I am asked to evaluate the integral by hand. I do not know how to start
$$\int_0^4\int_x^4\int_0^y\frac{6}{1 + 48z - z^3}\, dz\, dy\, dx$$
Note: This is a homework question. Explicit permission to seek help from others is given.
I do not see a suitable $u$-sub nor can I factor out $z$ for an easier integral.
Changing the order of integration does not seem to help either (i.e., to $dy\, dz\, dx$).
Even WolframAlpha can only show it is approximately equal to $4.859\,81$.
Symbolab says steps are not supported for this type of question.
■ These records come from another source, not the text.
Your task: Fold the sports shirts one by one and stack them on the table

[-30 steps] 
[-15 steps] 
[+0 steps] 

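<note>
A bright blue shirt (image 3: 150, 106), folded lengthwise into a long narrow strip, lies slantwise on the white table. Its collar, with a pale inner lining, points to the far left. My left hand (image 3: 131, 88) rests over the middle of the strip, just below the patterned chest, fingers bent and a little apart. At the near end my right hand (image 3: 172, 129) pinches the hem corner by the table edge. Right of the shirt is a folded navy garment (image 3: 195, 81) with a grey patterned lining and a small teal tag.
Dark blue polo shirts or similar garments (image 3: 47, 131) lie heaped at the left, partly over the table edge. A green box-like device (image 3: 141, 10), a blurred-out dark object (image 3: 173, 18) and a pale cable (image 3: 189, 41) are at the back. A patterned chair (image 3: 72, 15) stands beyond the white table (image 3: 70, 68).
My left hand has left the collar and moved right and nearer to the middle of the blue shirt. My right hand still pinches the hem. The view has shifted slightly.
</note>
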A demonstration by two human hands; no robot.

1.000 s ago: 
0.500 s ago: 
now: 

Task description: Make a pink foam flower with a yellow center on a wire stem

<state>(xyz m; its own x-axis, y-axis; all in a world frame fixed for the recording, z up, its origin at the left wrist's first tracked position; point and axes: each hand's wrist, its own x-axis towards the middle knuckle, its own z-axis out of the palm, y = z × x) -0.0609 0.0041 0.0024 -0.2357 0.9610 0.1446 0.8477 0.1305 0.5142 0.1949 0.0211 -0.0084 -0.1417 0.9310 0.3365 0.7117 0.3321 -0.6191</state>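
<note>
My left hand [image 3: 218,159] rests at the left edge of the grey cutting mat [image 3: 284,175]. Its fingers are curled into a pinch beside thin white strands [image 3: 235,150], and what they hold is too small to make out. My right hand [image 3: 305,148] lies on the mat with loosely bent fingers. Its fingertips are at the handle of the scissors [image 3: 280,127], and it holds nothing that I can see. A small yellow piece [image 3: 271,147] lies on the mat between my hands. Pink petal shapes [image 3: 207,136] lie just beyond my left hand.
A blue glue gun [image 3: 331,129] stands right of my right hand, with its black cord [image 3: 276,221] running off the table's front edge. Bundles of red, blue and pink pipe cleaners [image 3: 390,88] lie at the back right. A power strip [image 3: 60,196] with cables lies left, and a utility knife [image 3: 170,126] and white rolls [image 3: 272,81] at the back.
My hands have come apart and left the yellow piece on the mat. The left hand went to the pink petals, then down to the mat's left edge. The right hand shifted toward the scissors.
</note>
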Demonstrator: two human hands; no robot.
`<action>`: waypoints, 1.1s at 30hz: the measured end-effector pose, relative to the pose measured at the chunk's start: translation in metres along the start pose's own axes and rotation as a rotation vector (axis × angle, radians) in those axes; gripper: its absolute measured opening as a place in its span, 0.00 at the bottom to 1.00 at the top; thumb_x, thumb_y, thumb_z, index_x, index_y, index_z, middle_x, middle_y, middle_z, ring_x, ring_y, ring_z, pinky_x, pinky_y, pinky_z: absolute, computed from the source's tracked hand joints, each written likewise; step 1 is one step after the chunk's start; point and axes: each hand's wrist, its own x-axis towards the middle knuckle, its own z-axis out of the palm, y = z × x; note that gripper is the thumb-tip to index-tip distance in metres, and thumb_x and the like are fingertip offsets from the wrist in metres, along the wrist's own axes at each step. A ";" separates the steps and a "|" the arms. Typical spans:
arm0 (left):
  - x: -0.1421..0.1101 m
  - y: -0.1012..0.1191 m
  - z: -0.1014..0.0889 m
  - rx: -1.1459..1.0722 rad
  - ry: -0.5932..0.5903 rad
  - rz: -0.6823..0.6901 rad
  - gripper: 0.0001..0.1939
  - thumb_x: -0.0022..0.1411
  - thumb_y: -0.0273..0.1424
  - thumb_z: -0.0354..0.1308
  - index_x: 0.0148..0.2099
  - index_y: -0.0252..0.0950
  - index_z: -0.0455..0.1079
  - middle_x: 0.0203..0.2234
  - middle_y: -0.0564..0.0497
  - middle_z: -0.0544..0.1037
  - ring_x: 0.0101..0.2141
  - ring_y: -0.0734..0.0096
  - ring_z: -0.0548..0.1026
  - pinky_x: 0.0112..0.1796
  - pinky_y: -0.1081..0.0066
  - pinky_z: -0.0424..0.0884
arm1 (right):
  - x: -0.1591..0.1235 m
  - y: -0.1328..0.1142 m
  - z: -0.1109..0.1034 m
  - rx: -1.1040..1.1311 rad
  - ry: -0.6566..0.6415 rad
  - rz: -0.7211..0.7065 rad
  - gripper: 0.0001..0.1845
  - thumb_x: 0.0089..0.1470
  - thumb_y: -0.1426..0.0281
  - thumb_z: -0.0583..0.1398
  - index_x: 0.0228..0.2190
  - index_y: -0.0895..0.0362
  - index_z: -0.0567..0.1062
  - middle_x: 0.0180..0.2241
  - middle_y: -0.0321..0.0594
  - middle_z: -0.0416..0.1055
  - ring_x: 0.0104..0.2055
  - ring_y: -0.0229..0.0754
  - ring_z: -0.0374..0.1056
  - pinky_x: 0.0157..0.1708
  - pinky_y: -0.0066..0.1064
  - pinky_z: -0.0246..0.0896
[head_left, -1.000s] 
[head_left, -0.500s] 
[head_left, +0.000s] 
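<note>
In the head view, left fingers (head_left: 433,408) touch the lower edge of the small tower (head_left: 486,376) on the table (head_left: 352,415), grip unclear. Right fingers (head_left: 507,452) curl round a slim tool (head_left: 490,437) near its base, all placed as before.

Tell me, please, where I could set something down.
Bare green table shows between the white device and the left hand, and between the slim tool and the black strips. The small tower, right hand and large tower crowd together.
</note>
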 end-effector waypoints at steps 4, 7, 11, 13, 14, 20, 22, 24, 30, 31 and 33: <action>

Let $\mathcal{I}$ denote the value of the triple integral,
$$\mathcal{I}:=\int_{0}^{4}\mathrm{d}x\int_{x}^{4}\mathrm{d}y\int_{0}^{y}\mathrm{d}z\,\frac{6}{1+48z-z^{3}}.$$
Having a cubic function with non-nice roots in the denominator of the integrand usually guarantees you an algebraically induced headache if you attempt to solve the integral by brute force. Since this is a homework problem, and assuming your professor isn't an outright sadist, you can expect there to be some trick to solving the integral with a lot less effort.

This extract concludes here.